Vor kurzem habe ich frühmorgens beim Bäcker schon an die Bibel denken müssen: Mit einigen weiteren Frühaufstehern stand ich mit dem Beutel für die Brötchen schon im Anschlag, wartend vor der Verkaufstheke. Wir haben ein wenig ungeordnet dagestanden, als die Verkäuferin fragte: „Wer ist der Nächste?“ Und derjenige, der als nächstes dran war, war erleichtert; froh, endlich nicht mehr stehen und warten zu müssen. Jeder wäre an dem Morgen beim Bäcker am liebsten der Nächste gewesen.

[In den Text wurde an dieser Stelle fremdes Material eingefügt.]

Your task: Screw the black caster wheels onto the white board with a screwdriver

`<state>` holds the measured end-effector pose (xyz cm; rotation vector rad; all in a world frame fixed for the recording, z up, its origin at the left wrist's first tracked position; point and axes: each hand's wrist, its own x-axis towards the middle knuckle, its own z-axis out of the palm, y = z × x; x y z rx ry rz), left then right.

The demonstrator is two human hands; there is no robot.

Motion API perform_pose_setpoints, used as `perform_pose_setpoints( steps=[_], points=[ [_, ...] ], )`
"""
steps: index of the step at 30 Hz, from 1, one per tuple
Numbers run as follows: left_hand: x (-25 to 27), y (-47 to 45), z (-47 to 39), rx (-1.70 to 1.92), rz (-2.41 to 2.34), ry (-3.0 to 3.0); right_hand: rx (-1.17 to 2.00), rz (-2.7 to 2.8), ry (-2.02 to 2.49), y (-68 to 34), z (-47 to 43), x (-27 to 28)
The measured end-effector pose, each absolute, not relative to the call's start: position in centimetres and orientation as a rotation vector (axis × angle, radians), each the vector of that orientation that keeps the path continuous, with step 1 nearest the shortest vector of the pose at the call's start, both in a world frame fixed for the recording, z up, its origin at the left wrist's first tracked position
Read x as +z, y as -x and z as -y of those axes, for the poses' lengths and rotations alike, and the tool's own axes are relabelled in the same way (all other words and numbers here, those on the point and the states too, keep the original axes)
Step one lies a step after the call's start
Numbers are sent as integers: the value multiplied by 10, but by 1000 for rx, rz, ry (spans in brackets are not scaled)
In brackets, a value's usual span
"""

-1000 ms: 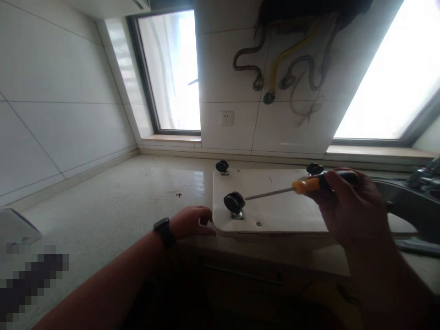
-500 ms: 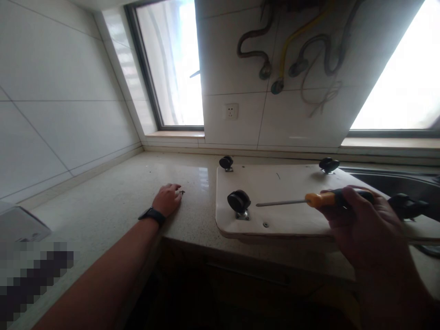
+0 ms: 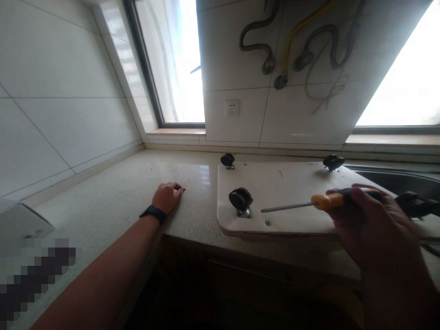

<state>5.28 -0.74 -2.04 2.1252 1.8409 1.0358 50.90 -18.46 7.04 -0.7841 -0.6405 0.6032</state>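
Observation:
My right hand is wrapped round the yellow and black handle of a screwdriver. Its metal shaft points left, the tip just right of the near-left black caster. That caster is mounted on a white board lying on the counter, its wheels facing up. On the left, my left hand rests on the countertop, thumb and forefinger pinched at tiny dark screws; their exact shape is too small to make out. A dark watch sits on that wrist.
More casters stand at the board's far-left corner, far-right corner and near right, partly behind my hand. A metal sink lies under the right end. A white box stands at left. A wall socket and pipes are behind.
My left thumb and forefinger have closed together at the small dark screws. The screwdriver stays in my right hand, slightly further right and lower in view.

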Motion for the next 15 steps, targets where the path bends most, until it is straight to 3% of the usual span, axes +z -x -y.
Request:
perform_pose_setpoints(
  steps=[15],
  points=[
    [9, -119, 50, 1295, -1068, -1118, 671, 635, 799, -506, 192, 75]
  ],
)
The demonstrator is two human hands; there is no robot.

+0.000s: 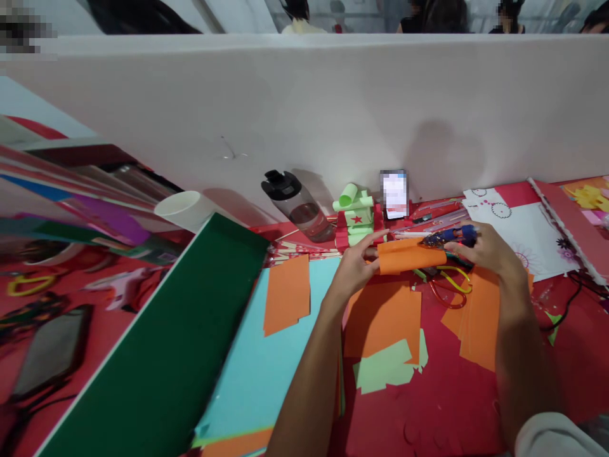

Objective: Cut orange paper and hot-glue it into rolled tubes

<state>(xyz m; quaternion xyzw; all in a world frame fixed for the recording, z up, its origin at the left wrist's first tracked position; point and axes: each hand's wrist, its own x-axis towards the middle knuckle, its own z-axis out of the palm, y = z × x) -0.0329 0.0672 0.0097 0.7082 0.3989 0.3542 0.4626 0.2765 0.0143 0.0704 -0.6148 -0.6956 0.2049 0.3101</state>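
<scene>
Green board [157, 343] at your left, blue sheet [252, 381] beside it, your left hand [354, 266], fingers pinching a curled orange paper [409, 257] above the red tabletop [428, 419], a blue glue gun [450, 237] near its upper edge, gripped by the fingers of your right hand [492, 251].

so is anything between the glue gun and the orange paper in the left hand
Nothing visible. The right hand holds the blue glue gun with its tip at the upper edge of the curled orange paper in the left hand; whether they touch is unclear. The loose orange sheets lie below, out of the way.
</scene>
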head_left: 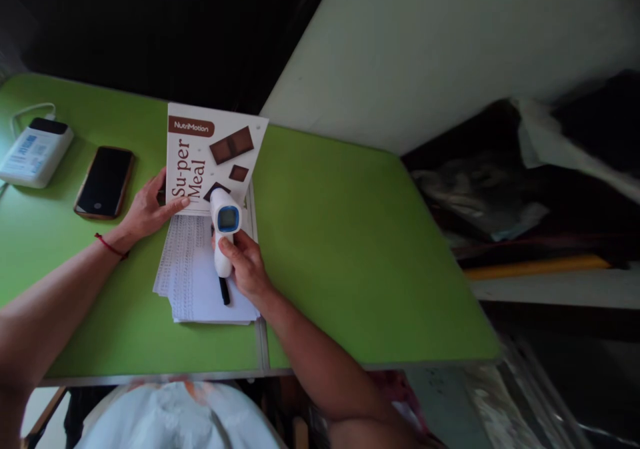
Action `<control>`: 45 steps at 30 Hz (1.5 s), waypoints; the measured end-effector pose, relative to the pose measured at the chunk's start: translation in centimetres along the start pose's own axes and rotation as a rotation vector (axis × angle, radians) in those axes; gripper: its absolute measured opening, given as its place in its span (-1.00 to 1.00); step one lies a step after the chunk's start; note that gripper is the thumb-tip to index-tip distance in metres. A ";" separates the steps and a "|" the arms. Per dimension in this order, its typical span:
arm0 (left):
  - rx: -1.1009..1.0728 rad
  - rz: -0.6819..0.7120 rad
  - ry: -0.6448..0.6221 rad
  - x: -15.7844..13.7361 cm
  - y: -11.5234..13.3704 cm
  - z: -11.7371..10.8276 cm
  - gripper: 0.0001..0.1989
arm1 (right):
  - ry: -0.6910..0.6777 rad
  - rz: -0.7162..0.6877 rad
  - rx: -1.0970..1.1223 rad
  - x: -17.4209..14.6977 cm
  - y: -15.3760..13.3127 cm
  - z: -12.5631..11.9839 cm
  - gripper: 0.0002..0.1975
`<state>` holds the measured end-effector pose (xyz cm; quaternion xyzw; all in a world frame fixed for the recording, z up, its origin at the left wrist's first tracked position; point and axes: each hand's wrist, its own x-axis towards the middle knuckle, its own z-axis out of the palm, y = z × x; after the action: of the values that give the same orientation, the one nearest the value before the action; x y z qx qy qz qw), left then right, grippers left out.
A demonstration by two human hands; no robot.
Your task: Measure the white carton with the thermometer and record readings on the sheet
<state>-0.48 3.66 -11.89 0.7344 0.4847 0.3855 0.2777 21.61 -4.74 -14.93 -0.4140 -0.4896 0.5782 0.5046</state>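
My left hand (153,206) grips the lower left corner of a white box (200,159) printed with "NutriMotion", "Su-per Meal" and pictures of chocolate pieces. The thumb lies on its front; the other fingers go behind it. In my right hand (246,262) is a white infrared thermometer (223,249), held by its handle, its blue-rimmed screen turned toward me. Its head overlaps the box's lower edge; whether they touch I cannot tell. Beneath both lie stacked paper sheets (193,289), the left part covered in handwriting. A black pen (225,292) rests on the sheets, partly hidden by the thermometer.
On the left of the green table (350,256) lie a phone (105,182) with a dark screen and a white power bank (37,152) with a cable. A pale wall (450,49) rises behind the table. Cluttered shelving with a yellow bar (540,266) stands at right.
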 end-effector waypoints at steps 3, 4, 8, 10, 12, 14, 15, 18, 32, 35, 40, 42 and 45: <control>0.013 0.002 0.004 0.0 -0.1 0.0 -0.32 | -0.014 0.012 -0.007 0.0 -0.6 0.1 -0.52; 0.018 -0.001 0.003 0.0 -0.1 0.0 -0.31 | -0.016 0.016 -0.004 0.1 -0.9 0.2 -0.51; 0.021 0.005 0.003 0.0 -0.2 0.0 -0.29 | -0.056 0.034 0.027 0.2 -1.4 0.2 -0.47; 0.024 0.008 0.007 0.0 -0.2 -0.1 -0.28 | -0.070 0.040 0.028 0.2 -1.4 0.2 -0.46; 0.033 0.011 0.009 0.0 -0.2 -0.1 -0.29 | -0.067 0.041 0.026 0.2 -1.3 0.2 -0.45; 0.033 0.016 0.009 0.0 -0.1 -0.1 -0.30 | -0.068 0.041 0.022 0.2 -1.3 0.1 -0.45; 0.028 0.018 0.007 0.0 0.0 -0.2 -0.31 | -0.070 0.041 0.020 0.1 -1.3 0.1 -0.45; 0.010 0.020 0.006 0.0 0.1 -0.2 -0.31 | -0.076 0.033 0.021 0.1 -1.4 0.0 -0.46; -0.094 0.003 0.014 0.3 0.0 -0.3 -0.36 | -0.076 0.033 0.035 0.2 -1.3 -0.1 -0.46; -0.203 -0.072 0.013 0.4 0.2 -0.4 -0.33 | -0.078 0.033 0.027 0.2 -1.2 -0.1 -0.46; -0.241 -0.201 -0.006 0.6 0.7 -0.8 -0.34 | -0.085 0.029 0.051 0.2 -1.2 -0.3 -0.50; -0.263 -0.200 -0.009 0.7 0.7 -1.0 -0.38 | -0.077 0.025 0.070 0.2 -1.1 -0.3 -0.51; -0.313 -0.171 -0.016 0.8 0.5 -1.2 -0.42 | -0.070 0.019 0.095 0.2 -1.1 -0.2 -0.53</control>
<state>-1.04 4.29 -10.55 0.6414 0.4771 0.4252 0.4244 21.92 -4.47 -13.88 -0.3739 -0.4747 0.6198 0.5008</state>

Dazu fällt mir eine Geschichte aus der Bibel ein:

„Wer ist der Nächste?“ diese Frage wird einmal Jesus gestellt. Und er antwortet mit einer Parabel – dem berühmten Gleichnis vom barmherzigen Samariter. (Lukas 10,25-37). Darin geht es um die Nächstenliebe – und das ist übrigens keine Erfindung von Jesus. Das steht schon so als Forderung im Alten Testament, der jüdischen Tora. Jesus beruft sich auf die jüdische Tradition – und im Gleichnis lenkt er den Blick auf den, von dem man am wenigsten erwartet, dass er sich seinem Nächsten in dessen Not zuwendet. Also Nächstenliebe praktiziert. Der Samariter, eine Randexistenz der damaligen Gesellschaft, wird zum Nächsten – dem, der hilflos und verletzt am Straßenrand liegt. Die Frommen, die Geschäftigen, die Etablierten hatten den Bedürftigen nicht im Blick – nur sich selbst und ihre Geschäftigkeit.

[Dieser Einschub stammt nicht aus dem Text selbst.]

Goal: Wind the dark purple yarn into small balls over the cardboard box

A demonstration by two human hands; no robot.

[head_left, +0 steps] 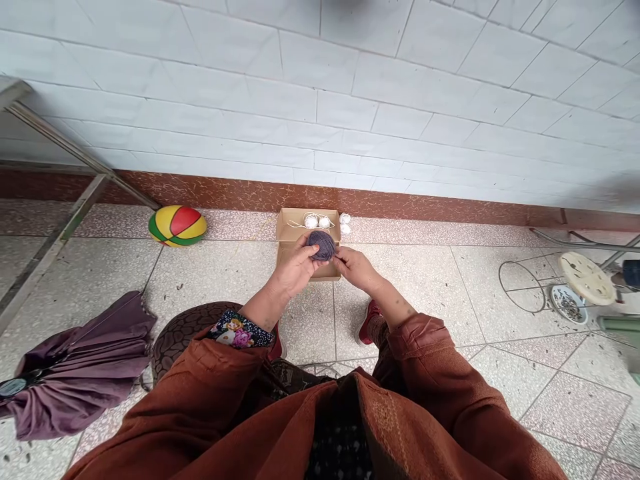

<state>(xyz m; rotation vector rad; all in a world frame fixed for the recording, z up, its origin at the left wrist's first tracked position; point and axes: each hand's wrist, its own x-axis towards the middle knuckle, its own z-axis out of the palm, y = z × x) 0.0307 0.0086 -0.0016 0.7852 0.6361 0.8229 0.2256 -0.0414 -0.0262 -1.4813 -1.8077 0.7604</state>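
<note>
My left hand (297, 267) is wrapped round a dark grey-purple ball of yarn (321, 245), its thumb on the front. At the ball's right edge, my right hand (356, 267) is closed in a pinch, seemingly on a strand of the same yarn; the strand itself is too small to see well. Below the hands lies an open cardboard box (289, 233), partly covered by them. A white ball of yarn (311, 221) rests in the box's far part, beside another white ball (325, 222). Two small white balls (345, 223) lie just right of the box.
A colourful ball (178, 225) lies by the wall, near a metal frame (83, 207). A purple umbrella (95, 367) is on the floor at left, beside a brown patterned round seat (193, 330). At right stand a metal ring rack (523, 287) and a bowl (569, 305).
</note>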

In der Bibel wird also die Frage nach dem Nächsten ein wenig anders beantwortet als beim Bäcker. Dort – und auch in vielen anderen Situationen des Lebens – wären wir selbst am liebsten der Nächste. In der Bibel aber ist der Nächste der andere; derjenige, der mir gerade über den Weg läuft und vielleicht meine Hilfe benötigt.

Mein Nächster ist vielleicht der Mensch früh am Morgen neben mir mit seinen grauen Gedanken. Mit einem freundlichen Blick und einen munteren Gruß kann ich ihm vielleicht ein wenig Farbe in den Tag bringen.